While per ton prices for scrap paper remained stable as 2018’s fourth quarter began, greater volatility was occurring in board rooms and banks around the world as paper mills continued to change ownership and configuration. Just a few months after acquiring two paper mills from Canada-based Catalyst Paper, Hong Kong-based Nine Dragons Paper Ltd. announced a $300 million investment program for the mills, which are in Rumford, Maine, and Biron, Wisconsin.
Nine Dragons' Illinois-based ND Paper subsidiary says its strategic review of the mills led it to an “investment strategy that diversifies the United States mills’ product mix, increases their overall production capacity and fundamentally improves their viability for generations to come.”
The Rumford location will see an anticipated $111 million invested to finance two projects, including the construction of a greenfield recycled-content-pulp facility. Also to be installed in Maine will be a shoe press on a paper machine there, designed to increase the machine’s production capacity by approximately 20 percent.
“[Our] investment strategy diversifies the United States mills’ product mix, increases their overall production capacity and fundamentally improves their viability for generations to come.” – ND Paper, Oakbrook, Illinois
In Wisconsin, the $189 million list of projects includes the conversion of a paper machine to containerboard products and the construction of a two-line greenfield recycled-content-pulp facility. The pulp lines will add approximately 1,900 air-dried metric tons of capacity to the site.
Another investment in an American mill by a non-U.S. company is about to be resuscitated by Mexico-based Bio Pappel. Regional media in the state of Washington began reporting in early October that the Mexican firm’s U.S. McKinley Paper Co. subsidiary plans to begin production at its mill in Port Angeles, Washington, by September 2019.
Bio Pappel and McKinley Paper originally purchased the mill from Japan-based Nippon Paper in March 2017. Earlier in 2018, the companies disclosed they had pushed back initial plans to reopen the paper mill quickly. According to an online report from the Peninsula Daily News, McKinley Paper has reinitiated its mill conversion effort and plans to produce 250,000 tons of containerboard annually at the mill, using recovered fiber as feedstock. The nearly 100-year-old mill historically has produced newsprint and telephone directory paper but is being converted to containerboard production.
A purely U.S.-based investment in the paper industry also was announced in October by California-based New-Indy Containerboard LLC. That firm, which is a joint venture of Massachusetts-based Kraft Group LLC and Indiana-based Schwarz Partners LP, has purchased a kraft pulp and paper mill in Catawba, South Carolina, from Resolute Forest Products. A statement issued by New-Indy in early October indicates it is likely to make “additional investment[s] in its infrastructure [to] establish one of the most diverse and efficient mill operations in the industry.”
Containerboard production is up 1.6 percent year to date, and the sector’s mill operating rate checked in at 97.2 percent in August 2018, according to the AF&PA.

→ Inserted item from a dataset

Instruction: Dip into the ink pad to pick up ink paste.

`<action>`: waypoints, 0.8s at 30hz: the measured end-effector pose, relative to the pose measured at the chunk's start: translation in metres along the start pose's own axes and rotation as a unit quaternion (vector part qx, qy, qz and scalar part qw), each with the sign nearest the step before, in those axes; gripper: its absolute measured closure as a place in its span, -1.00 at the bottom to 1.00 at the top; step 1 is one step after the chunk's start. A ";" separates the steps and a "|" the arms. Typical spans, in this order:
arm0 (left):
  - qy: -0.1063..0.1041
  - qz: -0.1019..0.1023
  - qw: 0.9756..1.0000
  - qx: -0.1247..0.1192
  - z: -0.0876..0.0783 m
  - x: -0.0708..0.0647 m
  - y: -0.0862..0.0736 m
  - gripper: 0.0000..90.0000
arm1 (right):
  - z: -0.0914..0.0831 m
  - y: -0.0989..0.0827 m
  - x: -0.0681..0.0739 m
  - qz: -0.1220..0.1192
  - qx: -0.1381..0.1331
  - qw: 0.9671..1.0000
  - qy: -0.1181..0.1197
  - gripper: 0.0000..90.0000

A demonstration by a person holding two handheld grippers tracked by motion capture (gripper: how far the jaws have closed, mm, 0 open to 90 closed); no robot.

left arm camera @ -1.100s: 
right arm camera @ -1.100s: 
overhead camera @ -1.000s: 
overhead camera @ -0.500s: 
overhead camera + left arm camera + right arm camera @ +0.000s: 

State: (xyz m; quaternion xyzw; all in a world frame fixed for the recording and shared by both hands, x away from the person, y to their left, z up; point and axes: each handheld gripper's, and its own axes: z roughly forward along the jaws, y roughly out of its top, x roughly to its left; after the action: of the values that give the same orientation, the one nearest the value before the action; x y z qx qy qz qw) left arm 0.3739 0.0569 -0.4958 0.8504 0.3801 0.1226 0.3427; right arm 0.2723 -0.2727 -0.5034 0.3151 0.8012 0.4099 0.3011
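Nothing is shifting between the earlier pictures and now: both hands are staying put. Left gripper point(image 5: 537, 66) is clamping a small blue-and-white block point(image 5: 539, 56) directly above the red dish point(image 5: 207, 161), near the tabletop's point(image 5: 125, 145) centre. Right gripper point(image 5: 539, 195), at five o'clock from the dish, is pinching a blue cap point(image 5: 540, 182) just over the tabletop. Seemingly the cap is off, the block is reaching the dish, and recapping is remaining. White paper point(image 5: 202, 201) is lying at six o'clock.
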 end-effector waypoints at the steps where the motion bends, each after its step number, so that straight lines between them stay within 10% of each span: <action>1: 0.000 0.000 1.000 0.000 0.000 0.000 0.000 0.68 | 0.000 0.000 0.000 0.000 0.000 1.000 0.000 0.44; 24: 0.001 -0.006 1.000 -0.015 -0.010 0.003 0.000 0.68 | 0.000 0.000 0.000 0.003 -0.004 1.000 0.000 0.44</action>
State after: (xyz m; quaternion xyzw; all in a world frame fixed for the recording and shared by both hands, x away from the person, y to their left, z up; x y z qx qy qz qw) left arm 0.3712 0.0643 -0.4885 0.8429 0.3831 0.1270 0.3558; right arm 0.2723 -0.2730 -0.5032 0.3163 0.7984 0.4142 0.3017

The company adds, “Going forward, we are excited about the prospects for this mill to produce a diverse array of products from existing offerings like market pulp, lightweight coated papers and specialty grades to new offerings of high-quality virgin ultra-lightweight linerboard. The Catawba mill will position New-Indy to fill a significant void in the domestic and international markets for these products.”

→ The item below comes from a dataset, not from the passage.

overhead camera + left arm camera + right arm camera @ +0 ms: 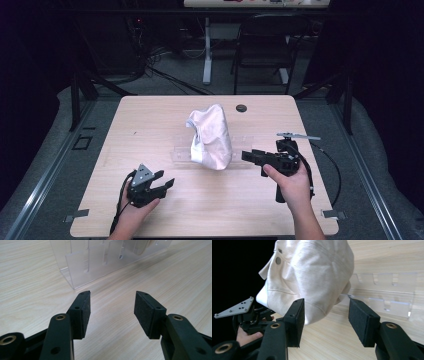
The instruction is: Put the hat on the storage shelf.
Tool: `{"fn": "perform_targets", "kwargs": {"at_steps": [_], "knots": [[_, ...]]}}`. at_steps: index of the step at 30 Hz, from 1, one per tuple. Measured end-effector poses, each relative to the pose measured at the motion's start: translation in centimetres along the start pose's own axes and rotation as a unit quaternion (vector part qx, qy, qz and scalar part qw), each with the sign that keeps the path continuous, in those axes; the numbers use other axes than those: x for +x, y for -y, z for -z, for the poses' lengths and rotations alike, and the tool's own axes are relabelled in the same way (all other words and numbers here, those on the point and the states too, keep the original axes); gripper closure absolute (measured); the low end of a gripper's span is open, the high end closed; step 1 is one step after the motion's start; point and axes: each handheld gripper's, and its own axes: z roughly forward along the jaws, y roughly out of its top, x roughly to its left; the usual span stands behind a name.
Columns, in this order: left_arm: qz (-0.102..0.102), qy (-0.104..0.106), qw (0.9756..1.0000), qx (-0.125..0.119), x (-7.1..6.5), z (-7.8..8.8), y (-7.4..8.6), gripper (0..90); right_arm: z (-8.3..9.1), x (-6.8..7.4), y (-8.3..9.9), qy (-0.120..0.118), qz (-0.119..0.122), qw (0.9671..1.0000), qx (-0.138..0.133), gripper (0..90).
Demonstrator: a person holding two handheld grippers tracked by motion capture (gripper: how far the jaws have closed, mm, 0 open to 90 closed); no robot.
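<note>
Cap (211,137) sits on clear rack (181,153), untouched. Left gripper (169,182) near-left, right gripper (246,155) just right: jaws wide, empty. Nothing started, likely.

- A cream-white cloth cap (211,136) sits perched on a clear acrylic rack (181,153), bulging upward near the middle of the worktop (150,125).
- Its fabric shows stitched seams and a small round eyelet (278,260).
- The rack is a low, slotted strip lying across the worktop, its slotted wall upright.
</note>
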Motion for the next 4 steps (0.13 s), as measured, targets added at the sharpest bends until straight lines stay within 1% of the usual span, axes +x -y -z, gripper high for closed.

New-Indy describes itself as having “owners and leadership with decades of experience,” which includes International Forest Products LLC Chair (and New England Patriots football team owner) Robert Kraft.
Figures gathered by the American Forest & Paper Association (AF&PA), Washington, continue to show a packaging grades sector operating at full speed in the U.S. Containerboard production in August 2018 was up 2.2 percent compared with one year earlier, and it is up 1.6 percent year to date. The sector’s mill operating rate checked in at 97.2 percent in August 2018. Although recovered paper prices are still slowly recovering from China’s curtailed demand, the investments in North American capacity can offer some longer term good news to paper recyclers in the U.S.